In his long career as an artist, Marc Chagall designed sets and costumes for four stage productions. I wish I had seen any one of them, but the next best thing is the glorious special exhibit this fall at the Los Angeles County Museum of Art (LACMA).
The exhibit begins with some borrowed paintings that illuminate Chagall’s lifelong passions for music, performance, and colorful memories of his childhood village in Russia. The painting above is “The Red Circus,” 1956-1960.
Violinists were always prominent in Chagall’s work. “Green Violinist” was from 1923-1924. It’s a fiddler on the roof–literally. This image was used in one of seven murals in the Moscow State Jewish Theater in 1920.

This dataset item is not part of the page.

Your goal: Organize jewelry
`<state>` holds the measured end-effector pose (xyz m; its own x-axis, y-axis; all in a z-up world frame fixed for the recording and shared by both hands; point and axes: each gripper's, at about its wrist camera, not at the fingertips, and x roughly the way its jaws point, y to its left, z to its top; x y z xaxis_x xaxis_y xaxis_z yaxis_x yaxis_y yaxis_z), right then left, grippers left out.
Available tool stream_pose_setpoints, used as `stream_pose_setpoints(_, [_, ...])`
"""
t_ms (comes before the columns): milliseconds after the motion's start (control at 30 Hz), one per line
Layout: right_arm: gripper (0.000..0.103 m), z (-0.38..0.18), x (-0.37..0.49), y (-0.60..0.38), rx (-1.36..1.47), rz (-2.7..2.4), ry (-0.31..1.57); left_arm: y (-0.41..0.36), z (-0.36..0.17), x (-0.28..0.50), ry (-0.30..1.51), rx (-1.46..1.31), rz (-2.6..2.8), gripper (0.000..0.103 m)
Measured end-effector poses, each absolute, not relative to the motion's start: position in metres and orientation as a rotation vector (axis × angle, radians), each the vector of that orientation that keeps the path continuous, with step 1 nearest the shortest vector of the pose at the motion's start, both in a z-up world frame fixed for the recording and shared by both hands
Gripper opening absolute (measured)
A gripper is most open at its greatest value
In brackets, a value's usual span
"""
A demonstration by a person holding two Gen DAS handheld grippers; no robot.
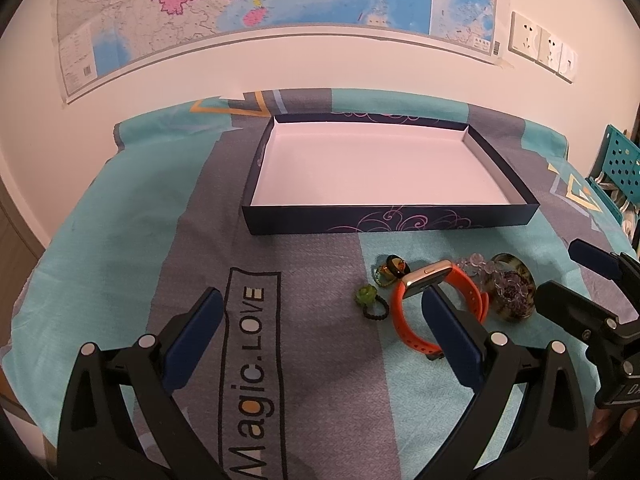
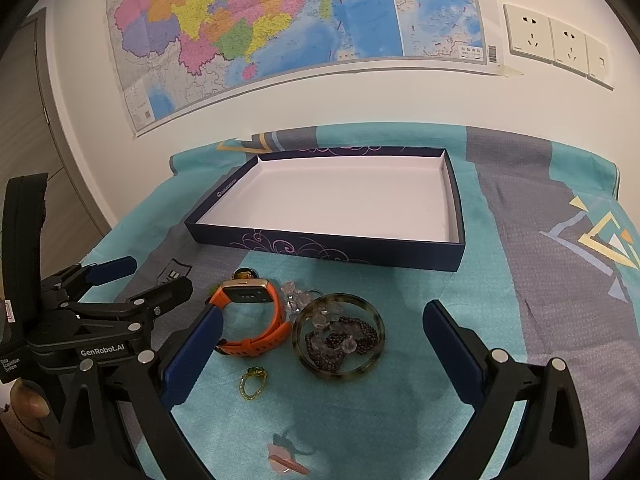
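Note:
A dark blue box lid with a white, empty inside lies on the cloth. In front of it lie an orange-strapped watch, a tortoiseshell bangle with dark and clear bead bracelets inside it, a green ring on a black band, a yellow-green ring and a dark ring. My left gripper is open and empty, left of the watch. My right gripper is open and empty, its fingers astride the bangle and the watch.
A teal and grey cloth printed "Magic.LOVE" covers the table. A pink item lies near the front edge. A map and wall sockets are on the wall behind. A teal perforated rack stands at the right.

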<state>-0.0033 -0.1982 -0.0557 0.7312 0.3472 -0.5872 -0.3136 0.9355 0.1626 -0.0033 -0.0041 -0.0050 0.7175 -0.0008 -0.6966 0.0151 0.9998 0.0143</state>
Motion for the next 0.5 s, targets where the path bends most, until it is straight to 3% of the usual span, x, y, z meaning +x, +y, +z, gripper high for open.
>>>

Like countless Jewish artists, intellectuals, and ordinary people, Chagall had to leave Russia. But for the rest of his long life he celebrated and mourned the lost life of his village of Liozna in his work.

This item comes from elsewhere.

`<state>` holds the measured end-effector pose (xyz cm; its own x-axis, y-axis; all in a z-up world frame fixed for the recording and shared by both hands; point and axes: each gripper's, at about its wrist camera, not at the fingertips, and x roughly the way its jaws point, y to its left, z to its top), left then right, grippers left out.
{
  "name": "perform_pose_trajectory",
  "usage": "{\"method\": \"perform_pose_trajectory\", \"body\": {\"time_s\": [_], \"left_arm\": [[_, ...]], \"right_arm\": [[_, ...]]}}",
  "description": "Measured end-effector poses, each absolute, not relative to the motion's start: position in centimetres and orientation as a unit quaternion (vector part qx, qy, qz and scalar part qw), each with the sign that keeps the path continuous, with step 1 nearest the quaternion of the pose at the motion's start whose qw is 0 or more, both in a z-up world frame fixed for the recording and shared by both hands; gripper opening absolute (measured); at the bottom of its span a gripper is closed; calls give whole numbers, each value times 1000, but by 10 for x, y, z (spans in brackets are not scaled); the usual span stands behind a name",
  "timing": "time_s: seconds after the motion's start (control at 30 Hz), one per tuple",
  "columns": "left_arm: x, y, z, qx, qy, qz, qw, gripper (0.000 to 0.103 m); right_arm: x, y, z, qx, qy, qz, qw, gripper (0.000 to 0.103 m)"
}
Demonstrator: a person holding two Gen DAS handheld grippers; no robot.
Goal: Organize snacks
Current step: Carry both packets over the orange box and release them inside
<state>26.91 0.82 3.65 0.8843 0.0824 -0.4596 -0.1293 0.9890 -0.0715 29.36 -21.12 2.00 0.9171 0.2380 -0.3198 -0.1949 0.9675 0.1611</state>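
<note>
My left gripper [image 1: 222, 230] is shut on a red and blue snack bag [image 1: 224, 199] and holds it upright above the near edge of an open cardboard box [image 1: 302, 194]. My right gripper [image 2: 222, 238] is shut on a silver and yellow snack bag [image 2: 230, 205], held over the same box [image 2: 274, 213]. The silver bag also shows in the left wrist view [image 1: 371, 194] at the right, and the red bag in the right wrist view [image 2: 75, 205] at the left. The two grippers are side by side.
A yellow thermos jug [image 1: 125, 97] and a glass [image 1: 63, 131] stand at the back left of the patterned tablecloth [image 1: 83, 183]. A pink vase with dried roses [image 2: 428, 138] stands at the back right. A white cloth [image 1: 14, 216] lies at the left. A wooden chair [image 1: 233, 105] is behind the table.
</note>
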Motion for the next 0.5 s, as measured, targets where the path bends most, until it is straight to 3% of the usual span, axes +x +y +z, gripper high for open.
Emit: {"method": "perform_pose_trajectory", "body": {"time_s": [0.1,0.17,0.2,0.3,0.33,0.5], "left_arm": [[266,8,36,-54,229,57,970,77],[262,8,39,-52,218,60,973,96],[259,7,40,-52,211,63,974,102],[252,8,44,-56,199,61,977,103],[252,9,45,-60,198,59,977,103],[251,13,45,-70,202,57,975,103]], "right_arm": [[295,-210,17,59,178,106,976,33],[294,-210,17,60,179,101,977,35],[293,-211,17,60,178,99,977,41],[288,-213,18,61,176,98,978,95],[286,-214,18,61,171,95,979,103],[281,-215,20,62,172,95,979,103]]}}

By 1942, he was in Mexico working on a production of the Tchaikovsky ballet “Aleko,” which opened in New York City. I love the costume for my favorite animal, the fox. Chagall did all the set design and hand painted the costumes and sets. The work had to be done in Mexico because American union rules prohibited hands-on work on costumes and sets by the artist. His wife worked alongside him, organizing materials and seamstresses.
In 1945, Chagall did sets and costumes for Ravel’s “Daphnis and Chloe.”
Mozart’s opera “The Magic Flute,” in 1967? Sure, coming right up!
The 1965 photo above is by Yousouf Karsh. The artist was still working, twenty years later, on the day he died at age 97. No doubt he still had the same joy in life and in his work. We should all be so lucky!